God warned Joseph (who was engaged to Mary, the mother of Jesus) in a dream that Herod would attempt to murder the infant Jesus and instructed him to take Mary and Jesus and flee to Egypt –
“Now when they had departed, behold, an angel of the Lord appeared to Joseph in a dream, saying, ‘Arise, take the young Child and His mother, flee to Egypt, and stay there until I bring you word; for Herod will seek the young Child to destroy Him’” – v. 13.
Apostle Matthew’s account indicates that Herod died not long after they fled to Egypt. In his last years, Herod suffered from arteriosclerosis. He was in great pain and in mental and physical disorder. After an unsuccessful attempt at suicide, Herod died. 1 After his death, Joseph brought Jesus and Mary back to Nazareth, a city in the district of Galilee –
“Now when Herod was dead, behold, an angel of the Lord appeared in a dream to Joseph in Egypt, 20) saying, ‘Arise, take the young Child and His mother, and go to the land of Israel, for those who sought the young Child’s life are dead.’ 21) Then he arose, took the young Child and His mother, and came into the land of Israel. 22) But when he heard that Archelaus was reigning over Judea instead of his father Herod, he was afraid to go there. And being warned by God in a dream, he turned aside into the region of Galilee. 23) And he came and dwelt in a city called Nazareth, that it might be fulfilled which was spoken by the prophets, ‘He shall be called a Nazarene.’” – vs. 19-23.
So, the Scriptural record offers us conclusive evidence that the glorious birth of Jesus Christ occurred a short time before the death of King Herod (the Great). Also, through a historical recording of the noted historian Flavius Josephus, we can determine precisely when Herod I (the Great) died. Josephus reveals the specific year that he was crowned king in Rome -
“And thus did this man receive the kingdom, having obtained it on the hundred and eighty-fourth Olympiad, when Caius Domitius Calvinus was consul the second time and Caius Asinius Pollio [the first time]” (Josephus, Antiquities of the Jews, 14:14 §5 ).
An Olympiad is four years in length and is reckoned from July/August to July/August. The 184th Olympiad extended from July 1, 44 B.C., to June 30, 40 B.C. Records of this period show that Gnaeus Domitius Calvinus and Gaius Asinius Pollio were consuls in the year 40 B.C. So, we know that King Herod (the Great) became king in 40 B.C. While the Olympiad was reckoned from July/August 1 to June/August 30, the calendar year for consuls was reckoned from January 1 to December 31. Since the 184th Olympiad ended on June 30, 40 B.C. and the consuls did not take office until January 1 of that year, we know that Herod was made king sometime during the six-month period from January through June of 40 B.C.
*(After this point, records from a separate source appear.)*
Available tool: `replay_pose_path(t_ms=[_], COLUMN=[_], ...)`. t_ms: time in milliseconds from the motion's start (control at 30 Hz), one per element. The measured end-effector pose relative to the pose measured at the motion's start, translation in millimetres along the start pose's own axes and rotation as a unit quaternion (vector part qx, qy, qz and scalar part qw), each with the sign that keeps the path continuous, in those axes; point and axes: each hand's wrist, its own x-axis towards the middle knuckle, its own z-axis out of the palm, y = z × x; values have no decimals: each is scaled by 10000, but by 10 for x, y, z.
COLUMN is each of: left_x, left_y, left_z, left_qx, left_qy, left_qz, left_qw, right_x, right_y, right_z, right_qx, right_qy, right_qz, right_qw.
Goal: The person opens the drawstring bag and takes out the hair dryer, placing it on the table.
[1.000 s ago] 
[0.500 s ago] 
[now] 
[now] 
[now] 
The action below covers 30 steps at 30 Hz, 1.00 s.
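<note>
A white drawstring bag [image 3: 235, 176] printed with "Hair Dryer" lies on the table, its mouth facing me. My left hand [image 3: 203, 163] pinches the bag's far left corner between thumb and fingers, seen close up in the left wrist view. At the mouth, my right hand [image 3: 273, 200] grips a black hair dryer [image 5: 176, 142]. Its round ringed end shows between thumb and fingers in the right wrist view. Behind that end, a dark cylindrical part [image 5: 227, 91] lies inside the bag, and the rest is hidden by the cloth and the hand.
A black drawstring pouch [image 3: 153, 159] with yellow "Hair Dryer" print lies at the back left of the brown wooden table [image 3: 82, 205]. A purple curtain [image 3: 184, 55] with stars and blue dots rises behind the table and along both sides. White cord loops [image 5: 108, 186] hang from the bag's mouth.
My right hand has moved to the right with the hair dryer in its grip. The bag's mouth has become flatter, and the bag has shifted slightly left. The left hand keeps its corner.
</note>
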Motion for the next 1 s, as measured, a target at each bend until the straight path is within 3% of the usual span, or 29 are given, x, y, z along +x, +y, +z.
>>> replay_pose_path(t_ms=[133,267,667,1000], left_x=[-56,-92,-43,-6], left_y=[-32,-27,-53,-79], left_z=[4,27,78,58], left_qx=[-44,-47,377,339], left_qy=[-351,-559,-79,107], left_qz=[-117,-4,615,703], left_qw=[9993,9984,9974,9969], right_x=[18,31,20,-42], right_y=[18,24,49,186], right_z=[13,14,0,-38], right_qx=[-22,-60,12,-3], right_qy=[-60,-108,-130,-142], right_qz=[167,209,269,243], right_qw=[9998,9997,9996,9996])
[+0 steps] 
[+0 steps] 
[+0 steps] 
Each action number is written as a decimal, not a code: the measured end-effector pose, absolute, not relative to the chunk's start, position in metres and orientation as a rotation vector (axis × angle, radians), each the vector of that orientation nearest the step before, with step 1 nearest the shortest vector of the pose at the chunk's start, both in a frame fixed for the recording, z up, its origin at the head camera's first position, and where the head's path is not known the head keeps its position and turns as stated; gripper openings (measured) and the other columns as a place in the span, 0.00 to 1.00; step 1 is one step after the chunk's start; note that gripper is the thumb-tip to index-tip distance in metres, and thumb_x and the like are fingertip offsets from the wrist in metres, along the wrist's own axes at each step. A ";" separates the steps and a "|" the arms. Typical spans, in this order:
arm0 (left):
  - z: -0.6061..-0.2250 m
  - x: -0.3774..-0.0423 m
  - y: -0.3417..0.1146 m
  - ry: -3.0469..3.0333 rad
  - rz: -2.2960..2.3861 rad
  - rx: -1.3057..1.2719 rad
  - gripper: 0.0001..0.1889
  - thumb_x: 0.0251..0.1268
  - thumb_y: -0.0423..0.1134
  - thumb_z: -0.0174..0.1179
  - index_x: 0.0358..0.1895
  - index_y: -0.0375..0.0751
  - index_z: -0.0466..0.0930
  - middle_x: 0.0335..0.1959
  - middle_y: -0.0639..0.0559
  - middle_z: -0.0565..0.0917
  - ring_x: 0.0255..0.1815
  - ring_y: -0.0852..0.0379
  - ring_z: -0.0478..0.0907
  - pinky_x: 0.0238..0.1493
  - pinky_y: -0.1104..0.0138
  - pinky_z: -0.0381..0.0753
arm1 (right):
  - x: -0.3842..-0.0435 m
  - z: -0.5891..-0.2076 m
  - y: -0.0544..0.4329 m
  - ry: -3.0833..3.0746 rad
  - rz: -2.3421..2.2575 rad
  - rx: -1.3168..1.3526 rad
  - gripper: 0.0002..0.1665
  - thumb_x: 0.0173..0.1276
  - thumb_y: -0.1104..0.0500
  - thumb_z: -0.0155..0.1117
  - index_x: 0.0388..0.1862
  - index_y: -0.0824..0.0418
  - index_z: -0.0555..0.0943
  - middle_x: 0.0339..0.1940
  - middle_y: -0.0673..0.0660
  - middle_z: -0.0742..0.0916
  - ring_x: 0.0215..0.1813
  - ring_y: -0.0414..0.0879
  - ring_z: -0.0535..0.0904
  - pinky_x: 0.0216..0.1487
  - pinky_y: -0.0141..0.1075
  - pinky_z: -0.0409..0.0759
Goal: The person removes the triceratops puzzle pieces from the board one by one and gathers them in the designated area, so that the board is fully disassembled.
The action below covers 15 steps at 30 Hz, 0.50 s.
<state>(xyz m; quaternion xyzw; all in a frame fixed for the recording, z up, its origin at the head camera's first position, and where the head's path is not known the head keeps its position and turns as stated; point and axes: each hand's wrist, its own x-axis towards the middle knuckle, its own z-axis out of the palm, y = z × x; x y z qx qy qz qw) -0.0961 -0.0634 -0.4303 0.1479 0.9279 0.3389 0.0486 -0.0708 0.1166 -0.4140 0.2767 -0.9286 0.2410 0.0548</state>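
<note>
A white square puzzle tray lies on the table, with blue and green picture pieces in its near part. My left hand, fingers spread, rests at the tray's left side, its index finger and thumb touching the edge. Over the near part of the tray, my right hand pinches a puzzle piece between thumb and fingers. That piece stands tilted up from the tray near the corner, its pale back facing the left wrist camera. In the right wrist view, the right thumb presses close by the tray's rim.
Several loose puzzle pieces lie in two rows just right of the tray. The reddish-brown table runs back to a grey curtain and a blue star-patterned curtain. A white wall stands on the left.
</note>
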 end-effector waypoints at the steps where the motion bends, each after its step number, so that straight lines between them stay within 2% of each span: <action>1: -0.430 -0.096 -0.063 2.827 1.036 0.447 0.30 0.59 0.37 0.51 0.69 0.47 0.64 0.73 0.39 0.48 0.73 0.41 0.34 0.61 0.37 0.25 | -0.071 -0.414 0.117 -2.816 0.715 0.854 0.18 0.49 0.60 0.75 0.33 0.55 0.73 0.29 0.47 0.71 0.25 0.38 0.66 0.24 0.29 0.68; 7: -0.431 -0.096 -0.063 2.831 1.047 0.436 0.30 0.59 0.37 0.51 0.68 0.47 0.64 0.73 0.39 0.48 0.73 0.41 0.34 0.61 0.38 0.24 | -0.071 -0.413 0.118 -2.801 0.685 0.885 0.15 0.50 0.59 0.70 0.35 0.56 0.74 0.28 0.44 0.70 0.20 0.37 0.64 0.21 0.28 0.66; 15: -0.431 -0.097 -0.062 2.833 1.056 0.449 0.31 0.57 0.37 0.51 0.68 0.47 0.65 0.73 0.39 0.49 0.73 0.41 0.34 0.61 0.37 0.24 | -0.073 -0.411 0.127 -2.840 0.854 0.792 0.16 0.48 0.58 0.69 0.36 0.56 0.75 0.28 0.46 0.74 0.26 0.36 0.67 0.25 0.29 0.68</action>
Now, although Herod (the Great) was crowned in 40 B.C., three long years passed before he conquered Jerusalem and began reigning there. For Josephus records –
“When the rigor of winter was over, Herod removed his army, and came near to Jerusalem and pitched his camp hard by the city. Now this was the third year since he had been made king at Rome…” (Josephus, Ant., 14:15 §14).
Even while Herod launched his attack in the spring, it wasn’t until the summer of that year that he was able to take the city. Again, Josephus provides for us a specific date of this event –
“for it was summertime … This destruction befell the city of Jerusalem when Marcus Agrippa and Caninius Gallus were consuls of Rome, on the hundred eighty and fifth Olympiad, on the third month, on the solemnity of the fast…” (Ibid., 14:16 §2, 4).
The 185th Olympiad extended from July 1, 40 B.C., to June 30, 36 B.C. Marcus Vipsanius Agrippa and Lucius Caninius Gallus both became consuls in 37 B.C. The fast of the third month that Josephus refers to was the 23rd of Sivan, according to the Hebrew calendar, which was June 22 on the Julian calendar. Herod completed the conquest of the city of Jerusalem in the summer of 37 B.C. and began to reign as king in Jerusalem at that time.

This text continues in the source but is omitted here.